Fazla çalışma ücreti alacağında temerrüdün gerçekleşip gerçekleşmediği bakımından ise, yine hesaplamaya konu dönemdeki toplu iş sözleşmeleri incelenerek, fazla çalışma ücreti için açık bir ödeme tarihini öngören hüküm bulunup bulunmadığı belirlenmeli ve neticeye göre, faiz başlangıç tarihi noktasındaki talep değerlendirilmelidir.

Yukarıda yazılı sebeplerden kararın bozulması gerekmiştir.

SONUÇ : Temyiz olunan kararın yukarıda yazılı sebeplerden BOZULMASINA, peşin alınan temyiz harcının istek halinde ilgiliye iadesine, 17.01.2017 gününde oybirliğiyle karar verildi.

Başkan                 Üye                            Üye                      Üye                    Üye
S.GÖKTAŞ           B.AZİZAĞAOĞLU      H.AYDINLI           A.S.ULAŞ          Ş.KIRMAZ

BİLGİ : Yargıtay Birinci Başkanlık Kurulu'nun 07.07.2020 tarih ve 173 sayılı kararı ile aynı uyuşmazlıkların temyiz incelemesini yapmakla görevli 22. Hukuk Dairesi kapatılarak 22. Hukuk Dairesi'nin işlerinin tamamı, 9. Hukuk Dairesi'ne gönderilmiştir.
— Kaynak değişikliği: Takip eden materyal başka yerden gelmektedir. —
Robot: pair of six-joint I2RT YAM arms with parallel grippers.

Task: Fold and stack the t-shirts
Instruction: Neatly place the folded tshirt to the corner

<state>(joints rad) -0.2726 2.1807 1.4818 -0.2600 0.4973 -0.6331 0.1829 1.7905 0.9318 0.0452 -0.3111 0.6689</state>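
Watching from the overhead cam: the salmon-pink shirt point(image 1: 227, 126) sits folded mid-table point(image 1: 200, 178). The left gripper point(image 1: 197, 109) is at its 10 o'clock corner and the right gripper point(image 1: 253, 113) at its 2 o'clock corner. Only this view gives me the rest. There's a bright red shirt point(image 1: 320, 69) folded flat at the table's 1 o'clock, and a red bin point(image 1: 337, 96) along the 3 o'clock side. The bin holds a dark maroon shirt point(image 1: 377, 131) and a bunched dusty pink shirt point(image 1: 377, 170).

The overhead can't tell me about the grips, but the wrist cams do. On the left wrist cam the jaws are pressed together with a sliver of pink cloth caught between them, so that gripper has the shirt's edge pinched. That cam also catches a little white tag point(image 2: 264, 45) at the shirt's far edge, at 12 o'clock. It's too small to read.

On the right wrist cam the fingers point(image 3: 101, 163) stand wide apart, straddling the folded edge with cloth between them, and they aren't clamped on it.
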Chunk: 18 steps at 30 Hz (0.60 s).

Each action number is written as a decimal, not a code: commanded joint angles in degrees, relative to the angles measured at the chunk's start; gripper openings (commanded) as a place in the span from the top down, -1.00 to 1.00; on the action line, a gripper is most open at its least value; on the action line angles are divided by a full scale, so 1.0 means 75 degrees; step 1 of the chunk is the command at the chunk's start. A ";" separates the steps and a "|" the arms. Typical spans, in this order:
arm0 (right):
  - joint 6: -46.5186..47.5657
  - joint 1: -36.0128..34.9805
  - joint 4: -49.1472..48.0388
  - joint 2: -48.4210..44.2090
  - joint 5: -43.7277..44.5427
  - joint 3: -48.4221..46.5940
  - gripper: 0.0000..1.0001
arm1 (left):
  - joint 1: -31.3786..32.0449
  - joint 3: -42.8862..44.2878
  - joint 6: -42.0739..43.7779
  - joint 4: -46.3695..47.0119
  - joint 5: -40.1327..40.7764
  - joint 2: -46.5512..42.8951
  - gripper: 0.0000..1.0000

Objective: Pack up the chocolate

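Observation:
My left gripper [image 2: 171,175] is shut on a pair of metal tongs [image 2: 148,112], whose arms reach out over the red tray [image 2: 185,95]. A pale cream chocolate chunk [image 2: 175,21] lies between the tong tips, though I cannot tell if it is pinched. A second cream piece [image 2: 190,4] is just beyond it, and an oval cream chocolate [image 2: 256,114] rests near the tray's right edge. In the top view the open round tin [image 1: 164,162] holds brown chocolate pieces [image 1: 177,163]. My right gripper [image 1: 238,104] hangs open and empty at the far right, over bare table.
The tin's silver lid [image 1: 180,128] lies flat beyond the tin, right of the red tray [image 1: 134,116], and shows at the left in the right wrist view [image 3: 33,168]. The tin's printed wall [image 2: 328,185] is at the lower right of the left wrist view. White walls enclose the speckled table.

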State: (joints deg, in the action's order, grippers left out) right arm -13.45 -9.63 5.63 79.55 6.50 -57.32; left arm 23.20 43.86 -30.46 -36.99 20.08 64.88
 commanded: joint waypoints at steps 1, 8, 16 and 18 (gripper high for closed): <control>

Bu değişiklik sonrası Yargıtay 9. Hukuk Dairesi İÇTİHAT FARKLILIKLARININ GÖRÜŞÜLMESİ yönünde bir toplantı yapmıştır. 2020 yılının Eylül ayında yeni içtihatlar açıklanmıştır. Buna göre, ıslah yoluyla davanın türü değiştirilemez. Örneğin, belirsiz alacak davası, kısmî davaya veya kısmî dava, belirsiz alacak davasına dönüştürülemez.

 

DEĞİŞİKLİK SONRASI KARAR:

T.C.
YARGITAY
9. Hukuk Dairesi

ESAS NO       : 2016/20701
KARAR NO    : 2020/8136

TÜRK MİLLETİ ADINA

Y A R G I T A Y   İ L A M I

DAVA  TÜRÜ         : ALACAK

Taraflar arasında görülen dava sonucunda verilen kararın, temyizen incelenmesi davalılar vekilleri tarafından istenilmekle, temyiz taleplerinin süresinde olduğu anlaşıldı. Dava dosyası için Tetkik Hakimi D. Duran tarafından düzenlenen rapor dinlendikten sonra dosya incelendi, gereği konuşulup düşünüldü:

Y A R G I T A Y     K A R A R I

Davacı İsteminin Özeti:

Davacı vekili; davacının davalılar A. Güvenlik Hizmetleri A.Ş. ve İstanbul Büyükşehir Belediyesinde alt-üst işveren ilişkisi içerisinde 01.03.2006-30.09.2009 tarihleri arası güvenlik elemanı olarak çalıştığı, son ücretinin aylık brüt 1.632,67 TL olduğu, iş akdinin 30.09.2009 günü işveren tarafından haksız şekilde feshedildiği, kıdem ve ihbar tazminatı ile bir kısım işçilik alacaklarının ödenmediği belirtilerek Kıdem Tazminatı, İhbar Tazminatı, Fazla Mesai ücreti alacaklarının davalılardan tahsilini dava ve talep edilmiştir. 

Davalı Cevabının Özeti:

Davalı A. Güvenlik Hizm.A.Ş. vekili; davalı Şirket ile diğer davalı İstanbul Büyükşehir Belediyesi arasında yapılan sözleşmenin konusunun işçi temini olması dolayısıyla asıl ve tek işverenin İstanbul Büyükşehir Belediyesi olduğu, A. Güvenlik A.Ş.’ye husumet yöneltilemeyeceği, dava konusu taleplerin zamanaşımına uğradığı, davacının belirli süreli sözleşme ile çalıştığı, sözleşme süresi dolmadan 30.09.2009 günü istifa ederek işten ayrıldığı, aylık maaşının bordrolarda gözüken tutarda olduğu, davacının davlı Şirkette sürekli çalışmasının söz konusu olmadığı, işyerinde üç vardiya sistemi ile çalışıldığı için fazla çalışma olmadığı, kabul anlamına gelmemek üzere varsa fazla mesai çalışmalarından sorumluluğunun diğer davalı İstanbul Büyükşehir Belediyesine ait olduğu savunularak davanın reddine karar verilmesi talep edilmiştir.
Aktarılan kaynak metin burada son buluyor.